When the word "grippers" appears in a line of the data below, list that line.
=== Begin Enclosure ===
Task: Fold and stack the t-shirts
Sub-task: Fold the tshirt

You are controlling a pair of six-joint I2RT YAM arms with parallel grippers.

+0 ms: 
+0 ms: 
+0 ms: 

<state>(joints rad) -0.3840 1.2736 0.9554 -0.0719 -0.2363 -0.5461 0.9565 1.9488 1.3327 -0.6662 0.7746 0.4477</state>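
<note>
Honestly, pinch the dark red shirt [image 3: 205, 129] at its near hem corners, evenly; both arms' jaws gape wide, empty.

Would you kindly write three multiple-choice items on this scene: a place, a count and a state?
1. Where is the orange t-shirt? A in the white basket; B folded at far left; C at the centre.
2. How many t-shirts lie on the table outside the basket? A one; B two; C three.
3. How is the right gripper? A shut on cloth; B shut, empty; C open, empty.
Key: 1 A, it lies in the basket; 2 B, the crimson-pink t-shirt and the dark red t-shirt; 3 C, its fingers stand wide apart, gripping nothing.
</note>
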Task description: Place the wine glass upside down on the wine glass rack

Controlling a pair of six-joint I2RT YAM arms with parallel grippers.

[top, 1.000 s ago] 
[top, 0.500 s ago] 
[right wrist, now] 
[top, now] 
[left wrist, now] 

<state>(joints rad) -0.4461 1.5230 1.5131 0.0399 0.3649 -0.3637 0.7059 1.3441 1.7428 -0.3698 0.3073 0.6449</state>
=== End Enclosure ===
SOLUTION TO THIS TASK:
You are controlling a pair of six-joint I2RT YAM arms with parallel grippers.
Controlling a pair of six-joint I2RT YAM arms with parallel grippers.

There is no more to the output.